Tahran bu saldırıyı egemenliğine doğrudan bir tehdit olarak değerlendirdi ve “Vaat Edilen Gerçek 3” operasyonuyla yanıt verdi. Bu gelişmeler, yalnızca askeri değil; ekonomik, diplomatik ve psikolojik boyutlarıyla da tüm bölgeyi etkiledi.

İsrail’in İran’a yönelik saldırısı ve İran'ın misillemesi üçüncü gününde sürüyor.

Savaşın ilk yankısı enerji piyasasında hissedildi. Hürmüz Boğazı üzerinden geçen kritik enerji hatlarının güvenliği, yeniden küresel bir endişe kaynağı haline geldi. Saldırının ardından Birleşmiş Milletler Güvenlik Konseyi acil olarak toplandı. Ancak ne yazık ki sonuç, yine bir diplomatik fiyasko oldu. Uluslararası sistemin krizleri önleyemediği, çözüm üretemediği bir kez daha gözler önüne serildi.

Orta Doğu’da jeopolitik fay hatları yeniden kırılıyor. İran ile İsrail arasındaki bu çatışma, artık yalnızca iki ülkenin değil; bölge ülkelerinin, küresel güçlerin ve dünya ekonomisinin de kaderini etkileyecek bir potansiyele sahip.

Bu gelişmelerin gölgesinde, Türkiye gibi bölge ülkeleri için zaman daralıyor. Artık alışıldık yöntemlerle hareket etmek mümkün değil. 

İran-İsrail Savaşında Türkiye Nerede Duruyor?

Cumhurbaşkanı Recep Tayyip Erdoğan ve MHP Lideri Devlet Bahçeli İsrail'in İran'a yönelik saldırılarına ilişkin açıklamalarda bulundu.

Cumhurbaşkanı Recep Tayyip Erdoğan, savaşın ilk saatlerinde yaptığı açıklamada İsrail’in hava saldırısını sert sözlerle eleştirdi. Saldırıyı “uluslararası hukuku hiçe sayan, apaçık bir provokasyon” olarak niteleyen Erdoğan, Netanyahu yönetiminin eylemlerinin yalnızca bölgeyi değil, tüm dünyayı büyük bir felakete sürüklediğini ifade etti. “Netanyahu yönetimi; pervasız, saldırgan ve hukuk tanımaz tutumlarıyla bölgemizi ve küresel barışı tehdit etmektedir. Uluslararası toplum artık bu İsrail haydutluğuna ‘dur’ demek zorundadır” diyen Cumhurbaşkanı, dünya kamuoyunu daha kararlı ve sorumlu bir tutum almaya çağırdı.

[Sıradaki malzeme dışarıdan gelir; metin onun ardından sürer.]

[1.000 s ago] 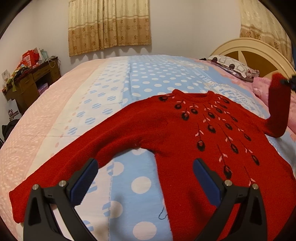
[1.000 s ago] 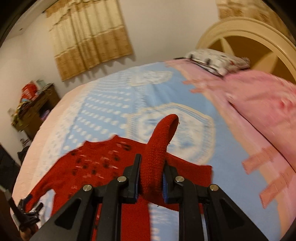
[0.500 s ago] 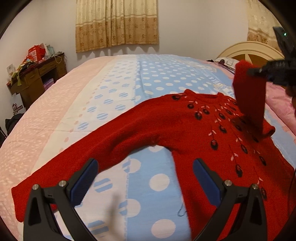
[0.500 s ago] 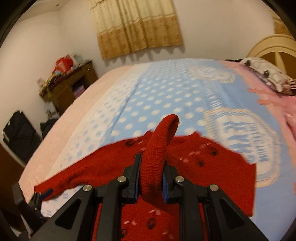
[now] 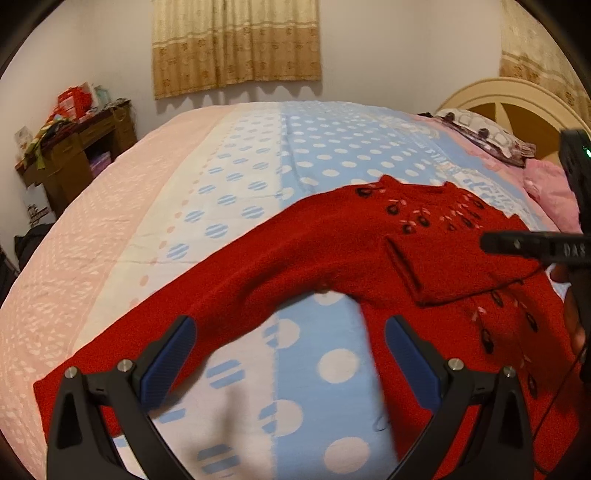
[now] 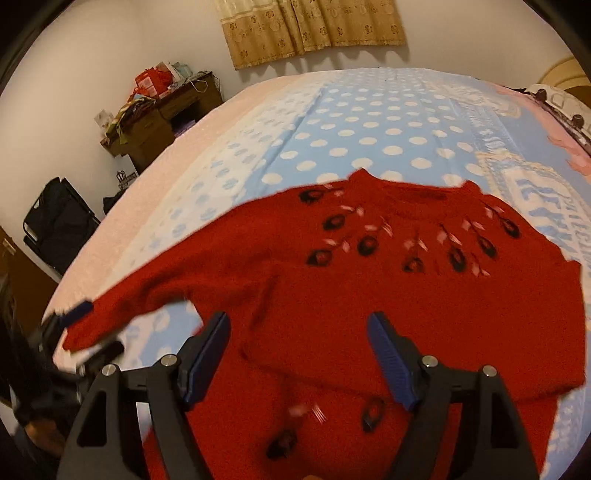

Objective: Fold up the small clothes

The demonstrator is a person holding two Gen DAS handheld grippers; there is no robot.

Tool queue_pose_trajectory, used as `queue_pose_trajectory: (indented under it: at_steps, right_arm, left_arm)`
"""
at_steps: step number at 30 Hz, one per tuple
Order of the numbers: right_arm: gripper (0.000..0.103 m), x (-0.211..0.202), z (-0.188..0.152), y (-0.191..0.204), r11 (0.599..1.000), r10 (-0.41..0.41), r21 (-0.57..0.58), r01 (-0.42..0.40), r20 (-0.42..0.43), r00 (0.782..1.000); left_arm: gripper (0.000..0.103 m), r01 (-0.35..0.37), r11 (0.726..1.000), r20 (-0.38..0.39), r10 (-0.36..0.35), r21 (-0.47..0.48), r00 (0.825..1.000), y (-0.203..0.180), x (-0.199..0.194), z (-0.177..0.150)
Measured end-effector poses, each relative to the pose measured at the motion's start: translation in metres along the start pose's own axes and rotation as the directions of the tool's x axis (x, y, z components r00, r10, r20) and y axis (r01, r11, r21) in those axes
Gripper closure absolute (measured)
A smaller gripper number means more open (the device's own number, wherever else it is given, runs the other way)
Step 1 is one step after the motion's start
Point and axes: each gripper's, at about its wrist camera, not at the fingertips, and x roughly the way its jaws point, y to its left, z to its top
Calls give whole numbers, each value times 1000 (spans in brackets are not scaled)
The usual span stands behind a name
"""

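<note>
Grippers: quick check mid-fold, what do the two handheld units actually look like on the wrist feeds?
The two look alike. The left gripper and the right gripper each have a black angular frame with triangular cut-outs, round silver bolts at the joints, and two fingers faced with ribbed dark-blue pads. In the left wrist view the other unit's body shows white lettering and a small green light.

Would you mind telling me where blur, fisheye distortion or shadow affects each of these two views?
Left wrist view: the bedspread bulges under fisheye curvature, dark corners frame it, a soft shadow lies between the open jaws, and the red sweater stays fairly sharp. Right wrist view: motion blur smears the sweater's dark motifs and the left gripper at the cuff; the curtain is sharper.
</note>
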Motion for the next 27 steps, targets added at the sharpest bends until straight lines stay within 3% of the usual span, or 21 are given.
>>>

Savaşın yalnızca İran’ı değil, Türkiye’yi de hedef aldığına dair uyarı ise MHP Genel Başkanı Devlet Bahçeli’den geldi. Bilge Lider Bahçeli’ye göre bu saldırı, “Türkiye’ye yönelik sinsi ve stratejik bir mesaj niteliği taşımaktadır.” açıklamasında şu çarpıcı ifadeler yer aldı: “İsrail’in saldırısı sadece İran’a değil, Türkiye’ye de sinsi bir mesajdır. İsrail’in durdurulması hem milli güvenliğimiz hem de bölge barışı açısından tarihi bir sorumluluktur.”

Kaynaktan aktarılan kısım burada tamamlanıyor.